Exercise description -
Please copy exactly the lines that run from the start of the entries to the line containing "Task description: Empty", inclusive.
Top of Given entries
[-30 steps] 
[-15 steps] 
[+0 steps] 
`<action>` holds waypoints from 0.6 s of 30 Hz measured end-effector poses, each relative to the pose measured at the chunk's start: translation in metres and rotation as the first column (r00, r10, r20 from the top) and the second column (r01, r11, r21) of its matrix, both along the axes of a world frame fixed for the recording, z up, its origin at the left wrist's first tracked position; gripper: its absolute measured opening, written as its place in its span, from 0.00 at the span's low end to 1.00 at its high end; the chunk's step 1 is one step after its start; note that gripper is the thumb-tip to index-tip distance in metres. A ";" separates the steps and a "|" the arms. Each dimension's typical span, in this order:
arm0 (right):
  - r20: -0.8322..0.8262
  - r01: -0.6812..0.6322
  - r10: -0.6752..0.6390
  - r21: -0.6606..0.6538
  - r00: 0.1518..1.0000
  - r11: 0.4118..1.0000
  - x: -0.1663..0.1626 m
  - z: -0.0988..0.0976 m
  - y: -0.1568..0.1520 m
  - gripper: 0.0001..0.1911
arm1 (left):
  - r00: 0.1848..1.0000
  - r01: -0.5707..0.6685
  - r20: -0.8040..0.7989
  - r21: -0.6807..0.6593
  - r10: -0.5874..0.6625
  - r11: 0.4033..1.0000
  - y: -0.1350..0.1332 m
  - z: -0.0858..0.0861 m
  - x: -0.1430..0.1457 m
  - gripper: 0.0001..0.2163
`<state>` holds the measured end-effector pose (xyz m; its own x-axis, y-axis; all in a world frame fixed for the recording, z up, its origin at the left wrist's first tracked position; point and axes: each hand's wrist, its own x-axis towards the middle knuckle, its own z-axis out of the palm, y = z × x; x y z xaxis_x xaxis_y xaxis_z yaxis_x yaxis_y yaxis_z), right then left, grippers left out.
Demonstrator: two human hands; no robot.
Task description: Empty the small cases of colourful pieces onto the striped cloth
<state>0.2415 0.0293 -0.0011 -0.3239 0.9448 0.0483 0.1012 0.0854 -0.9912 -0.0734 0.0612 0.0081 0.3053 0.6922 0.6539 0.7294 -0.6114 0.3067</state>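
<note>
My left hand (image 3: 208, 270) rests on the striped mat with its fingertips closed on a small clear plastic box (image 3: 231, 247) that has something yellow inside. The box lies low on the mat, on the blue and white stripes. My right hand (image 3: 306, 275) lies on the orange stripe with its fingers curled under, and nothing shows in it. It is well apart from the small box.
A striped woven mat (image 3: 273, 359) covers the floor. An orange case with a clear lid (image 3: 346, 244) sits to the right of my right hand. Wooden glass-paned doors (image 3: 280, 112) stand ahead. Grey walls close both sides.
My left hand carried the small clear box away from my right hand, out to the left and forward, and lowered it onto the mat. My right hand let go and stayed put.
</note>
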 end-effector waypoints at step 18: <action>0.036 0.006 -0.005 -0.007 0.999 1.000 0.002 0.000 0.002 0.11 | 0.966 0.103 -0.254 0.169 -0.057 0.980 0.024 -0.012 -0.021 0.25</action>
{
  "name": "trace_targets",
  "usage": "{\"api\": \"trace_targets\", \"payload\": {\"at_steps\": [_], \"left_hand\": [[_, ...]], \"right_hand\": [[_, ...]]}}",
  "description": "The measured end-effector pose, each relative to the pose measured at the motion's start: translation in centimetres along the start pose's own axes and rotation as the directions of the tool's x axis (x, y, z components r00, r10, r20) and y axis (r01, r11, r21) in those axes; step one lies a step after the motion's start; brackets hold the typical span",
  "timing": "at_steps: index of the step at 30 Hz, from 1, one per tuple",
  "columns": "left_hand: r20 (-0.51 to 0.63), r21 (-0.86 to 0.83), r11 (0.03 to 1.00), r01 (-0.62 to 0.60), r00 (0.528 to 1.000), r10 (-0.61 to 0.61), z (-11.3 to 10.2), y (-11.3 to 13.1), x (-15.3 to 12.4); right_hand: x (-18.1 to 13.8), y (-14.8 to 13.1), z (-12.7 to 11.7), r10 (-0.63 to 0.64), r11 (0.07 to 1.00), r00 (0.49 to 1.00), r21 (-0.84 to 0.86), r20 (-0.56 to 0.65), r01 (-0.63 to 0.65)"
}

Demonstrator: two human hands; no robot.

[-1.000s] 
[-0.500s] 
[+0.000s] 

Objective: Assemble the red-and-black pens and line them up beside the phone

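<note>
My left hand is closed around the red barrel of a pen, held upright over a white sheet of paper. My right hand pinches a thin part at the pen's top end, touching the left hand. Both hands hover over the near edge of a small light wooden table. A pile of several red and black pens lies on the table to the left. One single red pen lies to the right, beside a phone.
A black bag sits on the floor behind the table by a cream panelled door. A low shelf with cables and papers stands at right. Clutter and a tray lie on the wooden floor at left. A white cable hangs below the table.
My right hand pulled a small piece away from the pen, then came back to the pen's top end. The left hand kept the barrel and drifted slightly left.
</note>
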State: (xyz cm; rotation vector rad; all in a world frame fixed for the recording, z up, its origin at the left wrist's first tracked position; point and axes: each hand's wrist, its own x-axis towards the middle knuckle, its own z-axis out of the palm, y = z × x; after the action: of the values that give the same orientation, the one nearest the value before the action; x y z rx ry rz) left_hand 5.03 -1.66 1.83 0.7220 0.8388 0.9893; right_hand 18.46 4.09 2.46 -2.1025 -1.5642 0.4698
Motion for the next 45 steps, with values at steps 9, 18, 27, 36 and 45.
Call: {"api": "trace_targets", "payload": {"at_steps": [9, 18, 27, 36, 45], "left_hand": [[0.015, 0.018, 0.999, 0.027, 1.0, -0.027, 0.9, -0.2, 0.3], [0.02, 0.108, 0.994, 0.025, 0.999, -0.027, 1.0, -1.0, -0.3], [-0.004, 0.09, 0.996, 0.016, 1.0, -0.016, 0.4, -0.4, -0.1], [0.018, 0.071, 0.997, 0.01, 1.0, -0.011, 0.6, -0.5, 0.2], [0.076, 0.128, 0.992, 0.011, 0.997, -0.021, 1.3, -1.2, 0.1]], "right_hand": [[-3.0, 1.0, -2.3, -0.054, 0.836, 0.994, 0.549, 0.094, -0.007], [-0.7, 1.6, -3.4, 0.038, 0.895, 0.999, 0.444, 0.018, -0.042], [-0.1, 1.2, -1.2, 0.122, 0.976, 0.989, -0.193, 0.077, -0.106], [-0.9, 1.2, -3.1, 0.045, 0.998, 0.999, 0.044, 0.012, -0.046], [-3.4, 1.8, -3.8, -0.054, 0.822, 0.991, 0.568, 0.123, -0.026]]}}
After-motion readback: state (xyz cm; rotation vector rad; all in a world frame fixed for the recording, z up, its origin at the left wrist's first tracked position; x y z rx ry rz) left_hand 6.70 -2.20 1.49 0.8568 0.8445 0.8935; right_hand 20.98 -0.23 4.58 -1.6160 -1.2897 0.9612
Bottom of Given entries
Expected answer -
[-30 steps] 
[-15 steps] 
[+0 steps] 
`<action>` holds waypoints from 0.6 s of 30 Hz measured end-effector poses, each relative to the pose measured at the chunk's start: translation in metres and rotation as the first column (r00, r10, r20 from the top) and the second column (r01, r11, r21) of its matrix, both along the axes of a world frame fixed for the recording, z up, its origin at the left wrist's first tracked position; gripper: its absolute measured opening, written as its place in its span, from 0.00 at the span's low end to 1.00 at its high end; the chunk's step 1 is one step after its start; note that gripper is the thumb-tip to index-tip distance in metres. A ";" separates the steps and a "|" the arms. Each dimension's typical span, in this order:
arm0 (right):
  - r20: -0.8322..0.8262
  - r01: -0.6812..0.6322
  - r10: -0.6752..0.6390
  - r21: -0.6606..0.6538
  - r00: 0.1518..1.0000
  - r11: 0.4118..1.0000
  - x: -0.1663..0.1626 m
  - z: -0.0988..0.0976 m
  - y: -0.1568..0.1520 m
  - gripper: 0.0001..0.1911
arm1 (left):
  - r00: 0.1848..1.0000
  - r01: -0.5707..0.6685
  - r20: -0.8040..0.7989
  - r21: -0.6807..0.6593
  - r10: -0.5874..0.6625
  - r11: 0.4033..1.0000
  - y: -0.1350..0.1332 m
  - z: -0.0858..0.0861 m
  - x: -0.1430..0.1457 m
  - gripper: 0.0001..0.2163
`<state>` holds the measured end-effector pose (xyz m; its own x-axis, y-axis; all in a world frame fixed for the recording, z up, its origin at the left wrist's first tracked position; point and axes: each hand's wrist, its own x-axis towards the middle knuckle, its own z-axis out of the palm, y = z × x; x y z xaxis_x xaxis_y xaxis_z yaxis_x yaxis_y yaxis_z), right then left, grippers left out.
Demonstrator: two human hands; no robot.
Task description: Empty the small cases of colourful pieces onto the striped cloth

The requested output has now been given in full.